What's the buzz on mosquitoes? A MUN study is aiming to find out
Little is known about mosquitos in N.L.
A study at Memorial University is probing those pesky insects that leave us with red, itchy bumps while trying to enjoy summer weather.
Once the spring weather begins, mosquitoes will be commonly seen swarming in the air, and despite their prevalence, very little is known about the mosquito population in Newfoundland and Labrador, including what species exist and what diseases they carry.
Tegan Padgett, project coordinator with Newfoundland and Labrador Mosquito Project, says there is a lot to learn.
It's a really important public health issue to have data on and that's what we're really missing.- Tegan Padgett
"They're a public health risk, potentially, and something that we need to know about. Maybe if there's not necessarily a risk at this moment, there might be a bigger risk in the future, especially with changing ranges and distributions changing," she said.
"But it's a really important public health issue to have data on and that's what we're really missing, there's very patchy mosquito data around the province and it's really important to get that bulked up so that we have a better idea of what we're dealing with."
Padgett said it isn't known just how many species of mosquitoes there are in the province or what sort of viruses they might carry, but the Newfoundland and Labrador Mosquito Project will hopefully get some details on that.
"There have been some studies in the past that have detected certain viruses that we're also focusing on for this study," she said.
"But we're actually the only province in Canada that hasn't detected West Nile virus, and it was just recently detected in the Maritimes last year, so it's an important to be able to possibly, potentially detect that virus if it is in fact here."

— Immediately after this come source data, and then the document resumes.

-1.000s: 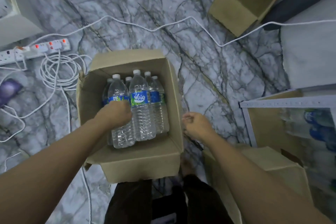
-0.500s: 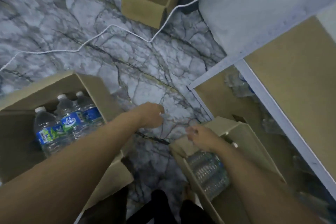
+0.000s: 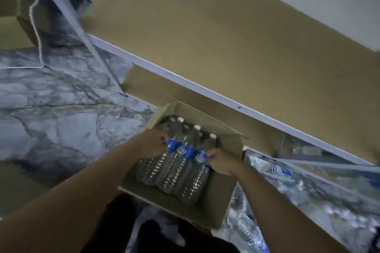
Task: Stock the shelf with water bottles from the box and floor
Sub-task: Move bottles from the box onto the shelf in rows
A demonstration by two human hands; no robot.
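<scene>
An open cardboard box point(image 3: 218, 209) sits on the floor right in front of the shelf point(image 3: 205, 88). Inside stand several clear water bottles point(image 3: 181, 170) with white caps and blue-green labels. My left hand point(image 3: 151, 144) grips the left end of the front row of bottles at label height. At the right end of the same row my right hand point(image 3: 221, 161) is closed on a bottle. The shelf has a white metal frame and brown boards; its top board is bare. More bottles point(image 3: 277, 172) stand blurred on the lower shelf at the right.
The floor point(image 3: 61, 109) is grey veined marble. Another cardboard box point(image 3: 14, 26) lies at the upper left with a white cable point(image 3: 36, 26) running past it. A white shelf post point(image 3: 82, 33) slants down to the floor. My dark-clothed legs point(image 3: 164, 238) are at the bottom.
The view swung right from the first box to the box by the shelf. My left hand let go of the first box's bottle; both hands now grip a row of bottles.
</scene>
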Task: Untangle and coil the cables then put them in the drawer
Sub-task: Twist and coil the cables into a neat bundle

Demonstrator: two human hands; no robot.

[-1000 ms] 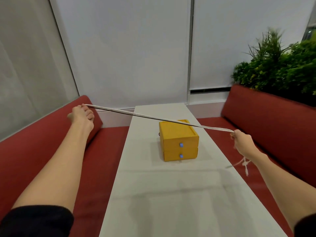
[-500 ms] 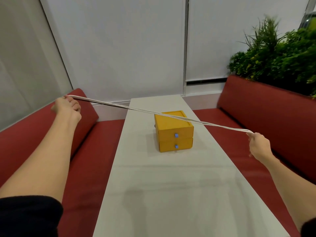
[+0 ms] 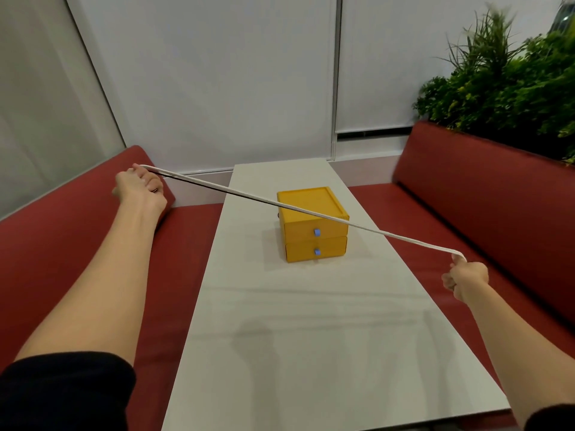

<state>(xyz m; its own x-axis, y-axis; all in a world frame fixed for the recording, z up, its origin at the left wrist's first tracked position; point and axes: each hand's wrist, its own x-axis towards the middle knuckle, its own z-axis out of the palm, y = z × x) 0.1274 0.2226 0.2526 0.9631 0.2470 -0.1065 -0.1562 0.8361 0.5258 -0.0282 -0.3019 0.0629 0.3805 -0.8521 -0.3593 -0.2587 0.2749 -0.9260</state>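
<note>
- Head view, grip: tension runs through a white cable (image 3: 311, 213) pulled straight between both hands. The left hand (image 3: 140, 188) is fisted round one end, out over the red bench (image 3: 77, 244) past the tabletop's (image 3: 311, 337) left edge. The right hand (image 3: 466, 276) is curled past the right edge, with the cable looped over its raised thumb or fingertip.
- Head view, slip: the right-hand hold looks the weaker one. If the loop rides off that fingertip, the taut line would likely whip back towards the left hand and fall onto the bench or floor.
- Head view, box: the cable crosses just above the yellow box (image 3: 312, 223), which sits towards the far end of the tabletop. I cannot tell whether they touch. Lowering either hand while the line is tight could drag the cable across the lid and shove or tip the box.
- Head view, tangles: a dark strand shows beneath the white one near the left hand. Whether it is a second cable or only shadow is unclear. Pulling harder would tighten any knot rather than free it.
- Head view, drawers: the top drawer (image 3: 316, 232) and lower drawer (image 3: 317, 252) both look closed and no coil is formed yet. With both hands occupied, opening a drawer one-handed risks the coil springing loose.
</note>
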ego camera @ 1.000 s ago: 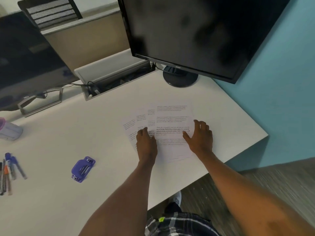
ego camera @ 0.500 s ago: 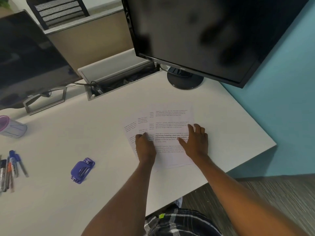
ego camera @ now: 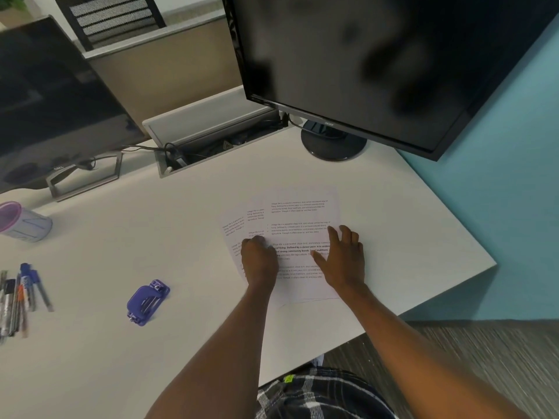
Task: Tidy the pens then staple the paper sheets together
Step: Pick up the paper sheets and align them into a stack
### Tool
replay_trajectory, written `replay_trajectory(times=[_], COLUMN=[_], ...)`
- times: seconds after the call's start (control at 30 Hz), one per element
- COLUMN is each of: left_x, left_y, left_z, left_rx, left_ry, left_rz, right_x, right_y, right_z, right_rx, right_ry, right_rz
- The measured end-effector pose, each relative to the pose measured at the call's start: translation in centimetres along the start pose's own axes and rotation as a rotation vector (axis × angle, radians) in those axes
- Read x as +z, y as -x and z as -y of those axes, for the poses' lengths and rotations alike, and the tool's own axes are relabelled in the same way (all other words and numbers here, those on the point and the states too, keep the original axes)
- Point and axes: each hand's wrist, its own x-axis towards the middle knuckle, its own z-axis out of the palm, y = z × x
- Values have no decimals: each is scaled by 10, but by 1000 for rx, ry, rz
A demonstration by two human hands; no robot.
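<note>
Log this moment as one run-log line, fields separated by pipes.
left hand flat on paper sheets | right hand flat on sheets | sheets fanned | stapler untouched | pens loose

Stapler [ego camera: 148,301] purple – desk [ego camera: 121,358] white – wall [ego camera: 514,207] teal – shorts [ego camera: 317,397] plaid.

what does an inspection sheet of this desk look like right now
surface: white desk, mostly bare.
job's things: paper sheets fanned out, not squared; purple stapler lying apart to their left; pens loose at the left edge.
clutter: pen cup lying on its side.
grips: left hand and right hand both flat on the sheets, holding nothing.
cables: black leads in the open cable tray.
surroundings: two dark monitors, blue wall, chair behind the partition.
</note>
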Motion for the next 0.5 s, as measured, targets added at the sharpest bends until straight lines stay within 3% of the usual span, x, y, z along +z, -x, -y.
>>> replay_trajectory(times=[0.5], left_x=[5], left_y=[1], left_z=[-18], left_rx=[-194], left_ry=[131], left_rz=[-57], right_x=[-1], right_y=[1], right_z=[2], right_rx=[7], right_ry=[10], right_rz=[7])
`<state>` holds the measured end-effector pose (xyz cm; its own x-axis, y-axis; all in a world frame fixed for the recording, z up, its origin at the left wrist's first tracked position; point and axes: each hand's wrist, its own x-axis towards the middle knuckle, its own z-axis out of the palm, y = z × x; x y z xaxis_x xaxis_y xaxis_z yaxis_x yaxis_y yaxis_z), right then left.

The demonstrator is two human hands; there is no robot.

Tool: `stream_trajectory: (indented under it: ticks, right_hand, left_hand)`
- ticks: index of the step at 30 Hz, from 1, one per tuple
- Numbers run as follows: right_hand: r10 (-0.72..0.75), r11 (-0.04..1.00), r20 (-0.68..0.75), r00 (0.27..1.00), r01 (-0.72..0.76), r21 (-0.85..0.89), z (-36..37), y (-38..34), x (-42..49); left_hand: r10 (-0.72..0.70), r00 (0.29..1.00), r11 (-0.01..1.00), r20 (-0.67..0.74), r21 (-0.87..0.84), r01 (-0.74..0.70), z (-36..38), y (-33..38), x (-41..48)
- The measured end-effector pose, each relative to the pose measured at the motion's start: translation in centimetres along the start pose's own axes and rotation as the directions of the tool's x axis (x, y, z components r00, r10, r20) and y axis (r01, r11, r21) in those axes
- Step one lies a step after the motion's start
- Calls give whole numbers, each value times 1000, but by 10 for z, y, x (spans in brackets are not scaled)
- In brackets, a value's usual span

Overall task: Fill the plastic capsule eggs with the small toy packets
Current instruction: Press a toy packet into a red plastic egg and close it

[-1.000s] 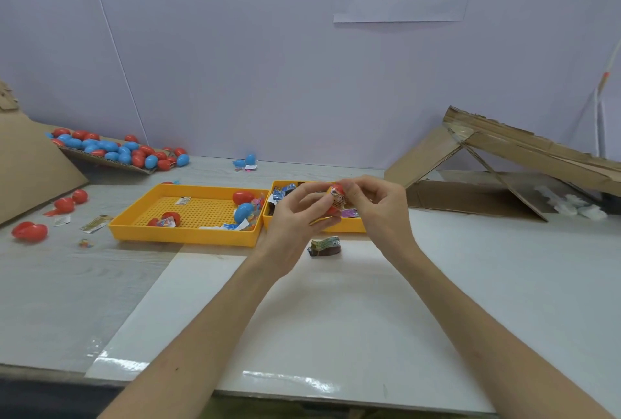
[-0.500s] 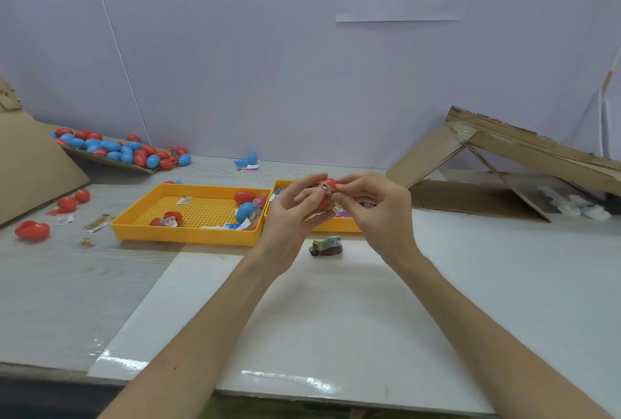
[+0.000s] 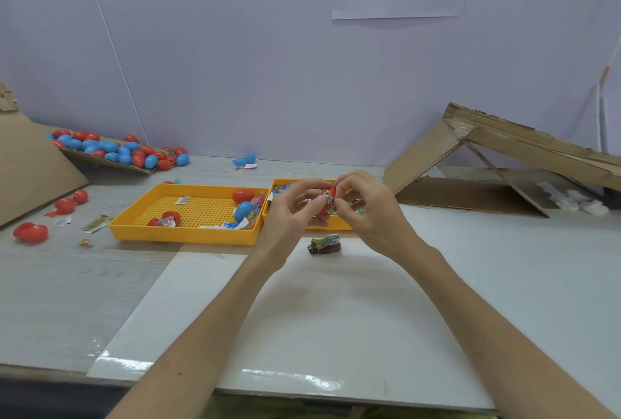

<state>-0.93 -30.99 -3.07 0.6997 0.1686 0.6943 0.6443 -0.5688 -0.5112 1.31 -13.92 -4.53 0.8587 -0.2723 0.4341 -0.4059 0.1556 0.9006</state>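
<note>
While the left hand (image 3: pixel 292 217) grips the red capsule egg (image 3: pixel 323 212) between both hands and the right hand (image 3: pixel 369 213) pinches a toy packet (image 3: pixel 328 200) against it, tucking the packet's corners inward first should let the halves close.

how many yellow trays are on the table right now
2. One yellow tray sits left of the hands. The second tray is right beside it, largely hidden behind the left hand and right hand.
</note>
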Motion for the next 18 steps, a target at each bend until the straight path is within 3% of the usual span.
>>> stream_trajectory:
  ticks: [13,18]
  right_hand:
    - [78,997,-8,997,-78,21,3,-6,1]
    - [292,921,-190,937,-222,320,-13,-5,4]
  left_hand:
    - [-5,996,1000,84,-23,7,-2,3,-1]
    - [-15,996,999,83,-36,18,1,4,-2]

Padgett said the study began last year, but a short, dry summer made conditions difficult for mosquitoes.
Now, researchers are hoping for better weather and looking for people to collect mosquitoes from across the province
"We're trying to get as many mosquito samples from as many different areas across the province as we can," said Padgett.
"Being a team of five or six people, it's hard to get around everywhere, so that's why we're really reaching out to the communities and the public."
She said people can contact her for a collection kit so they can be processed at MUN.
"The cool thing about it is, I will then — once the samples are processed, I will email back the results of the mosquito identification, so they'll know how many mosquitoes and what species they caught."